> _WHAT TO DO_:
From the records below, report the number of lines that contain "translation", and add nothing.

*** Opening of PROVIDED RECORDS ***

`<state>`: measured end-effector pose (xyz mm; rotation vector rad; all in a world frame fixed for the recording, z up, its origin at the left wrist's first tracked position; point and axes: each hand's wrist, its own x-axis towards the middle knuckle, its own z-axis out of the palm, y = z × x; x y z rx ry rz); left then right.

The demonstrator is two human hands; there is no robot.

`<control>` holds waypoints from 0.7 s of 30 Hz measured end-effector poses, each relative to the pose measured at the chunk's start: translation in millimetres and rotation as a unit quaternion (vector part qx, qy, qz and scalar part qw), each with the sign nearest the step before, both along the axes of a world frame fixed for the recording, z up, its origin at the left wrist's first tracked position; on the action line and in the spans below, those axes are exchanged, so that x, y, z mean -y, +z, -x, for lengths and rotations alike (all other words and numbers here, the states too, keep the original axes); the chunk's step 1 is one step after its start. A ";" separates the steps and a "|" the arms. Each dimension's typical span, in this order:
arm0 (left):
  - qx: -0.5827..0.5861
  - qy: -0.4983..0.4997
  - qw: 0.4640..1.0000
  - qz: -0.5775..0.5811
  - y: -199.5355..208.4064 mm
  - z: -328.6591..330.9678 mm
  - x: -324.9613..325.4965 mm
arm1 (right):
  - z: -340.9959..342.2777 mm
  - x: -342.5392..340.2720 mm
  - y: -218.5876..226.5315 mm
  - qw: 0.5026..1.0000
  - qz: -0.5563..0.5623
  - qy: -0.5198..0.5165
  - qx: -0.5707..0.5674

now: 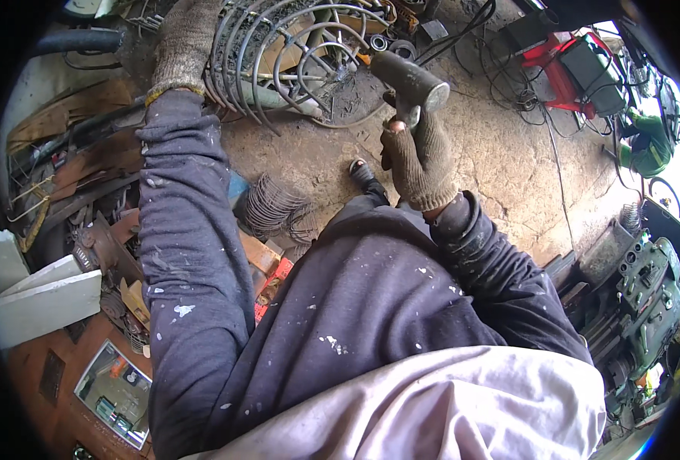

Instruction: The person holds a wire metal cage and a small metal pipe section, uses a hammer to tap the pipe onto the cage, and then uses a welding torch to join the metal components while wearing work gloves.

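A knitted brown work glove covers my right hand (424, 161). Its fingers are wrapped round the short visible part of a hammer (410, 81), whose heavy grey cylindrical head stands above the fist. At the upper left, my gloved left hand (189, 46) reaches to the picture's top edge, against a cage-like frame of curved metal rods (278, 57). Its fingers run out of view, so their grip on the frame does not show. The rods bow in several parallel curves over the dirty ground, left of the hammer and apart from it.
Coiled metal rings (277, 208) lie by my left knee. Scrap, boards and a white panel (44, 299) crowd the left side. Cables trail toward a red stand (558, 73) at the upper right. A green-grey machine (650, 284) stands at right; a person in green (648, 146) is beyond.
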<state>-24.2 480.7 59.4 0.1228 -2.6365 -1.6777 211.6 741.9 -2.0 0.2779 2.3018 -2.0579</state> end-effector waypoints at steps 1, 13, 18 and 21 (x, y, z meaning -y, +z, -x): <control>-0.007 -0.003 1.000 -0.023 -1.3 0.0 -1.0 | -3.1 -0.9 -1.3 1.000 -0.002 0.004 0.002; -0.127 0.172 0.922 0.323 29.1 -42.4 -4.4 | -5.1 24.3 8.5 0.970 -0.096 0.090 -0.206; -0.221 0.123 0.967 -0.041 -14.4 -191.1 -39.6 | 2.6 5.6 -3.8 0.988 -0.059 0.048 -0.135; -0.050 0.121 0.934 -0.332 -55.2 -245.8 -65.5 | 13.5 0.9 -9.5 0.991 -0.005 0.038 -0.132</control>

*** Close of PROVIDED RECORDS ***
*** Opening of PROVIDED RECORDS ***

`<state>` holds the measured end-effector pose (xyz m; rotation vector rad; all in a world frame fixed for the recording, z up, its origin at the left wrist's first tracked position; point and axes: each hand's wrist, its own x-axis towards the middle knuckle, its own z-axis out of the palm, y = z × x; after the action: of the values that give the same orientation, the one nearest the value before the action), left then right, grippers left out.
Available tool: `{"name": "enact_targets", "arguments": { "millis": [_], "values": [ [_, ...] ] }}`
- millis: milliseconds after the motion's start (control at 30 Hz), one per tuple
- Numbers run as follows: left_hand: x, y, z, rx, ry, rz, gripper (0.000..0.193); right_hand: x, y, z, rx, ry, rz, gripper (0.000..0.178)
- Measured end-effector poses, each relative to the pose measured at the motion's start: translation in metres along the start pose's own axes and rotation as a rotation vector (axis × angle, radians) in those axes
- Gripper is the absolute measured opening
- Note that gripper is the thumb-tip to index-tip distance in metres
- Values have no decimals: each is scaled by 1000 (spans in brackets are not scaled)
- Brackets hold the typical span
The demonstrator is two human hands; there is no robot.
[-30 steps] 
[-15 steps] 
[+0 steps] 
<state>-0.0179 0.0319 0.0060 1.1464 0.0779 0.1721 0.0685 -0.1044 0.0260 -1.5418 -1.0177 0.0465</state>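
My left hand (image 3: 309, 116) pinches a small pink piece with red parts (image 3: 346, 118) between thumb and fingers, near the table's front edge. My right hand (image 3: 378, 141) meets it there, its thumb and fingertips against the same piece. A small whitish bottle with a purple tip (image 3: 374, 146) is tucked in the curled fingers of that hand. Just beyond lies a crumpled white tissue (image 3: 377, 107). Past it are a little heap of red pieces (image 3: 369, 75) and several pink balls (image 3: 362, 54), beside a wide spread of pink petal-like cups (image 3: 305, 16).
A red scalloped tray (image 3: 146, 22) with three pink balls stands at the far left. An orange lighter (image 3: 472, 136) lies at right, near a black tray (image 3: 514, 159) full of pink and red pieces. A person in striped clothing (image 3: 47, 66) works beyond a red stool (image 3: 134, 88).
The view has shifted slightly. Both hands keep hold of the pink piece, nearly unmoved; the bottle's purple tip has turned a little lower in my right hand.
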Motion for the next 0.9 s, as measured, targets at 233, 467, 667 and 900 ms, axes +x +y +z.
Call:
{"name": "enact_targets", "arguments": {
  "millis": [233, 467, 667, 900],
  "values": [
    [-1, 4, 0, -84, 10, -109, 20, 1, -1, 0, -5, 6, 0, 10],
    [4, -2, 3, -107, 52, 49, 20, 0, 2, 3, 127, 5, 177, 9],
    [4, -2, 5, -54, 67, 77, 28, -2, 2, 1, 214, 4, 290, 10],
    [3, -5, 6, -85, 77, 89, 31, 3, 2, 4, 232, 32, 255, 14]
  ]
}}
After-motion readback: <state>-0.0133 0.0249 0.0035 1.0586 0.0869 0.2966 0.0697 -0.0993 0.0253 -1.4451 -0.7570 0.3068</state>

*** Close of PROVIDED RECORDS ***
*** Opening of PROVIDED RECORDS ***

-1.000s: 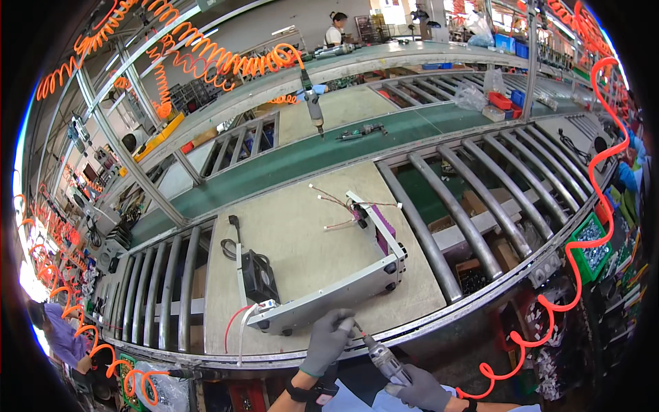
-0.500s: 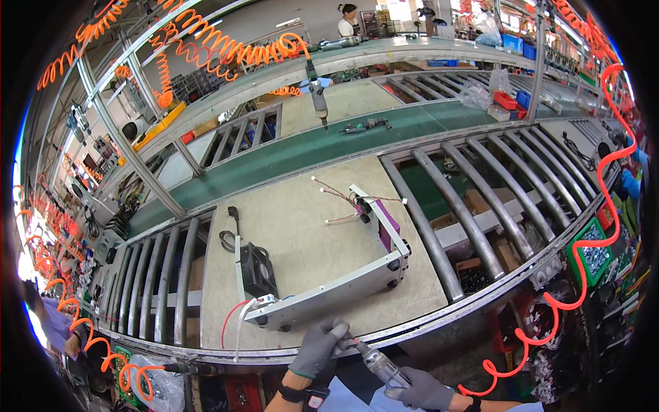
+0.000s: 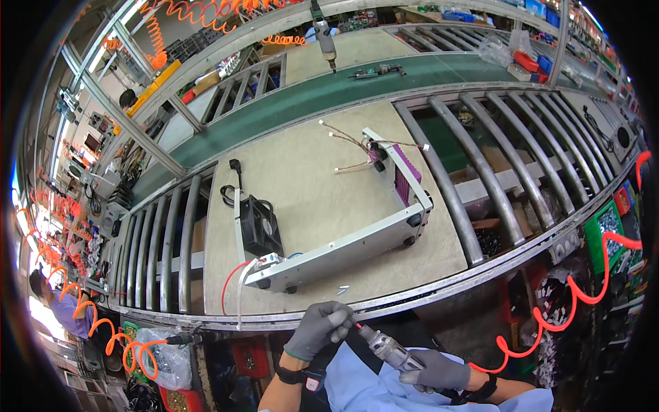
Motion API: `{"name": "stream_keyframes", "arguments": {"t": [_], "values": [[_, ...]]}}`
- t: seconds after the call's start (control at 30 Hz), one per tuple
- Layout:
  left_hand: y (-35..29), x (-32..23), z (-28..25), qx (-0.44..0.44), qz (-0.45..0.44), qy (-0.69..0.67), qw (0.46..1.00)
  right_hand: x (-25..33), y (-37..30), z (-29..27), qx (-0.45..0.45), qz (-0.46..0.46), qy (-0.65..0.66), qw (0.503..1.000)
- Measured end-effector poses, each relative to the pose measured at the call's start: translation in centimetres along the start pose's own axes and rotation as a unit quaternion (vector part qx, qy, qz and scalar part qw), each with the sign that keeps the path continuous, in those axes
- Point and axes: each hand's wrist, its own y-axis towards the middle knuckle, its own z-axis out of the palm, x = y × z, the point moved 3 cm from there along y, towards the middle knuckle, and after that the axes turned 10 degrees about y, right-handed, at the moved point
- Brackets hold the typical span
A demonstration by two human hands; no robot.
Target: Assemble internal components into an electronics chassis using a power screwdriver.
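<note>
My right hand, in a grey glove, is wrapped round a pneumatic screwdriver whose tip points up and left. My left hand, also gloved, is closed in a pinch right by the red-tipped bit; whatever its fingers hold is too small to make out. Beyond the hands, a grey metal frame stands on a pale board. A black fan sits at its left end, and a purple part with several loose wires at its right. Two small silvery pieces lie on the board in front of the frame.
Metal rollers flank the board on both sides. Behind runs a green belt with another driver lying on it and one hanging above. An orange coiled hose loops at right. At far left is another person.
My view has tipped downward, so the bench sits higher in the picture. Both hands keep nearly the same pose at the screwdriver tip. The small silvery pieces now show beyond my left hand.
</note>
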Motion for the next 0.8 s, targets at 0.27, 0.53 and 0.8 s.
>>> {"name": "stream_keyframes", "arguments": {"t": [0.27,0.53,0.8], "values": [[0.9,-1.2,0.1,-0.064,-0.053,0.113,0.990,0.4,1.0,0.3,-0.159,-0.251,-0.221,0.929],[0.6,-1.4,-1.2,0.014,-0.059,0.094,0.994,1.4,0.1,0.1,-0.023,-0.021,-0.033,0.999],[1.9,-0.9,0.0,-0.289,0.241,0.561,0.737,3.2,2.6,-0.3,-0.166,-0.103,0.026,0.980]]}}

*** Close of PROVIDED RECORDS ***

> _RESPONSE TO THE TASK_:
3